After finishing Green Onions - The I Ching Saga I realize I did a big mistake: I worked in the game engine at the same time than in the game itself. Now I have an unfinished ugly game engine that uses an old library and a game filled with patches and workarounds because the engine doesn't work as expected.

For my next game I decided not to start until I have a complete engine. Actually I was looking for one. I tested Unity, Game Maker and some less famous ones (Castle Game Engine, Tilengine...) but I didn't find something I like. All those game engines are cool and you can do great games, of course, but I don't feel comfortable with them as they look too much modern for me. I feel the need of an old-school game engine. I think I'm getting old.
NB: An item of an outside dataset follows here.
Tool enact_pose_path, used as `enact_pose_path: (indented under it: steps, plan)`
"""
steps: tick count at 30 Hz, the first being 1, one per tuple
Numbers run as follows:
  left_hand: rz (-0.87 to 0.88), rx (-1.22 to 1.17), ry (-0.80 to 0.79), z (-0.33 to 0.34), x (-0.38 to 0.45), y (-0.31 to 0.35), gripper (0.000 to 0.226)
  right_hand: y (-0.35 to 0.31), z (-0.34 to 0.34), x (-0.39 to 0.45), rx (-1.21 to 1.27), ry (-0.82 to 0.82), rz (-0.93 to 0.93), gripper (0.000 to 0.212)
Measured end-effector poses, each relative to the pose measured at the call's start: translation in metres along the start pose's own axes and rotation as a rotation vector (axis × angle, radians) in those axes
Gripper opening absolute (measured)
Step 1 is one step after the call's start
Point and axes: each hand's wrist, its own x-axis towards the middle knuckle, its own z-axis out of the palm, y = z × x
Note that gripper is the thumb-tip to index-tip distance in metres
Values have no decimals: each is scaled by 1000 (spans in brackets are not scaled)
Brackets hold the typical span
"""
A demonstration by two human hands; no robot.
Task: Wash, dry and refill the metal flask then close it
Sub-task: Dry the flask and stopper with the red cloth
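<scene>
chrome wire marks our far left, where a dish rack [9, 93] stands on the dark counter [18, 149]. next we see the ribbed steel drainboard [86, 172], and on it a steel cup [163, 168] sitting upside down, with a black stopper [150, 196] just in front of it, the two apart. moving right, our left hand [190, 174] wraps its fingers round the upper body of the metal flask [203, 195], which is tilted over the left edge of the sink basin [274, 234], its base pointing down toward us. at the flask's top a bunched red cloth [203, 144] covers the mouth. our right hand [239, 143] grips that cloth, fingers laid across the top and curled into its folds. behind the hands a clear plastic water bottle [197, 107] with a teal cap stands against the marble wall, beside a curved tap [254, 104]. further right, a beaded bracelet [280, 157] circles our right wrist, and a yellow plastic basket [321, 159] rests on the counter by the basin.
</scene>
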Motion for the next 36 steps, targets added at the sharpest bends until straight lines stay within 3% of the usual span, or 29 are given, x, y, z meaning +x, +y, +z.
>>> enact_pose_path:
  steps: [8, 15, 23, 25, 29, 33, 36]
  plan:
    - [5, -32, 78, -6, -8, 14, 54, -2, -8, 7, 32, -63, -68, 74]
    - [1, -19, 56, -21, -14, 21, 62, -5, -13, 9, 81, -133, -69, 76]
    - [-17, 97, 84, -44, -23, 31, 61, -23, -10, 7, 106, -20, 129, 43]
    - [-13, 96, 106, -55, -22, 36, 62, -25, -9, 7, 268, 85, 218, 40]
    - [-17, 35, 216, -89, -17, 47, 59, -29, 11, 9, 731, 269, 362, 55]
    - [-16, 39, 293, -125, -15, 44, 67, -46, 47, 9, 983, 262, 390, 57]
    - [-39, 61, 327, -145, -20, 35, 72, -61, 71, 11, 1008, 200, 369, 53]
Anyway, I took the ugly game engine, I identifyed the very few good ideas I implemented and I restarted it using a newer library. Few weeks later it starts to look like an actual game engine that I'm comfortable enough. It isn't finished but right now it has:
  • A stage based game loop, much like a finite state machine. Actually inspired by Delphi/Lazarus' application libraries.
  • Component based stuff. You need something? Extend the component base class, add it to the game application object and you can use it when you need it.
  • An event manager. Quite proud of this part. Didn't plan to add it but things are quite simpler since I added it.
  • Configuration file and command line options parser. It is extensible (i.e. define new commando options) and parses some common ones.
  • A quite flexible hardware accelerated sprite engine. Despite the "hardware accelerated" part I think I can optimize it a lot.
  • A tile based map engine. It also uses the hardware accelerated capabilities of your computer, but I think I can optimize it too.
  • A simple maze generator. It generates RAW data (i.e. can't use it directly in the tile map) but I think it adds some flexibility.
  • Arcade user input (keyboard only ATM). Arcade means one 8 direction stick with several action buttons.
  • A general purpose Finite State Machine. This was one of the few things I did correctly in my previous engine, but I didn't use it in Green Onions. Blame me. I deserve it.
  • A general purpose message subsystem. Needs more testing and I'm not sure it works or it is useful.
  • Semi-complex bitmap resource manager. Actually it's quite simple but it is the key to use the hardware accelerated sprite and tiles.
  • One command-line simple tool to extract and build tileset bitmaps.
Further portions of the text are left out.